PROVIDED DATA »
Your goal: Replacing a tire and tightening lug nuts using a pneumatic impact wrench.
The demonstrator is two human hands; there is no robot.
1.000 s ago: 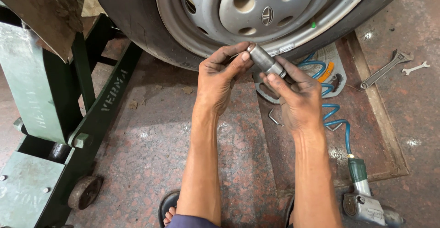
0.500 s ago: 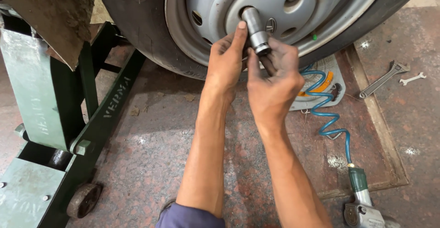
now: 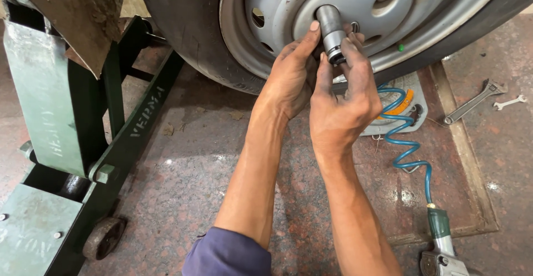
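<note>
Lifting since a second ago, your hands have carried the metal socket [image 3: 332, 32] from low near the floor up against the silver wheel hub [image 3: 355, 4]. Your left hand [image 3: 288, 79] has its fingers [image 3: 311, 34] curled closed along the socket's left side, the thumb pressing it. Your right hand [image 3: 341, 104] pinches its lower end with closed fingers. A blue coiled hose [image 3: 408, 143] and a wrench [image 3: 472, 103] lie on the floor [image 3: 194, 159]; a green jack [image 3: 50, 143] stands on the left.

A speckled stone floor [image 3: 183, 159] carries a green jack [image 3: 61, 143] at its left edge, wrenches [image 3: 472, 103] at its right edge, and a blue coiled hose [image 3: 408, 143] between.
</note>
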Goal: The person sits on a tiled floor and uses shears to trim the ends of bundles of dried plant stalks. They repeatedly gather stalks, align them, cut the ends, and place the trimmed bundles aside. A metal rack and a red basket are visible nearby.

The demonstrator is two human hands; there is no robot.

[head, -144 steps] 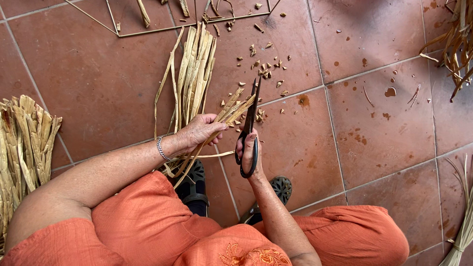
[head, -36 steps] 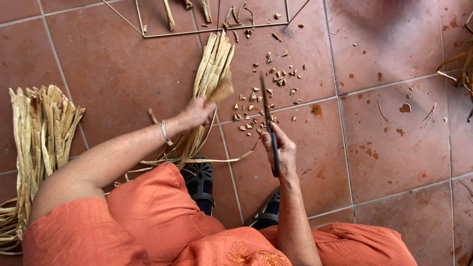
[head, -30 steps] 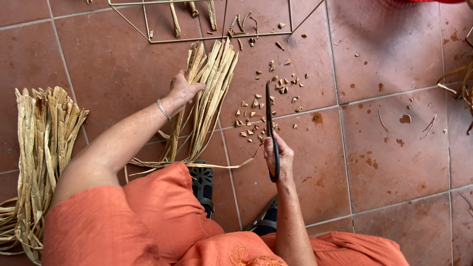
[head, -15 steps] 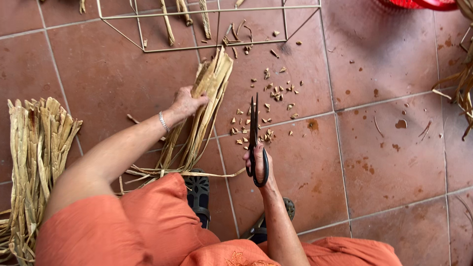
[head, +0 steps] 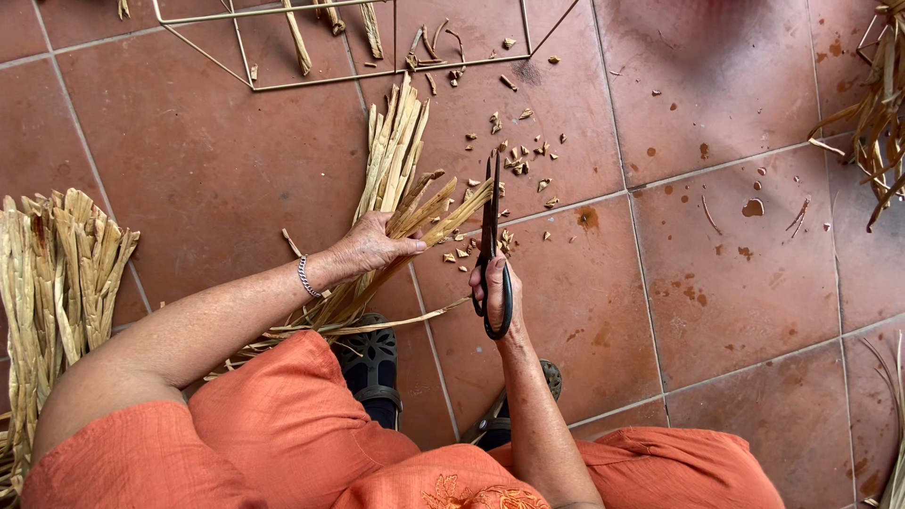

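Since half a second ago, left hand has lifted a few dried leaf strips off the bundle and angled their tips toward the scissors; blades now sit right at those tips. Left hand is closed around the strips; right hand grips the scissor handles, blades nearly shut, pointing away over the tile floor. Cut scraps lie just beyond; a second leaf pile sits well apart on the left.

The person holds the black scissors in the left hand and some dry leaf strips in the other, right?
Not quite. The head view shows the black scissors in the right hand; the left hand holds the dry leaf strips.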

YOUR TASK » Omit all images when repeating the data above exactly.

EXERCISE OUTPUT »
Your goal: Replacing a tire and tightening lug nuts using a pneumatic impact wrench.
The demonstrator is two human hands; there is no robot.
1.000 s ago: 
0.500 s ago: 
now: 
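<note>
Lifting since a second ago, your hands have carried the metal socket [image 3: 332, 32] from low near the floor up against the silver wheel hub [image 3: 355, 4]. Your left hand [image 3: 288, 79] has its fingers [image 3: 311, 34] curled closed along the socket's left side, the thumb pressing it. Your right hand [image 3: 341, 104] pinches its lower end with closed fingers. A blue coiled hose [image 3: 408, 143] and a wrench [image 3: 472, 103] lie on the floor [image 3: 194, 159]; a green jack [image 3: 50, 143] stands on the left.

A speckled stone floor [image 3: 183, 159] carries a green jack [image 3: 61, 143] at its left edge, wrenches [image 3: 472, 103] at its right edge, and a blue coiled hose [image 3: 408, 143] between.
</note>
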Goal: The person sits on a tiled floor and uses shears to trim the ends of bundles of dried plant stalks. They repeatedly gather stalks, align them, cut the ends, and place the trimmed bundles aside. A metal rack and a red basket are visible nearby.

The demonstrator is two human hands; there is no robot.

[head, -144 steps] 
[head, -36 steps] 
[head, -30 steps] 
[head, -15 steps] 
[head, +0 steps] 

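Since half a second ago, left hand has lifted a few dried leaf strips off the bundle and angled their tips toward the scissors; blades now sit right at those tips. Left hand is closed around the strips; right hand grips the scissor handles, blades nearly shut, pointing away over the tile floor. Cut scraps lie just beyond; a second leaf pile sits well apart on the left.

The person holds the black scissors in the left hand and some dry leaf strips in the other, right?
Not quite. The head view shows the black scissors in the right hand; the left hand holds the dry leaf strips.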

The exercise is complete.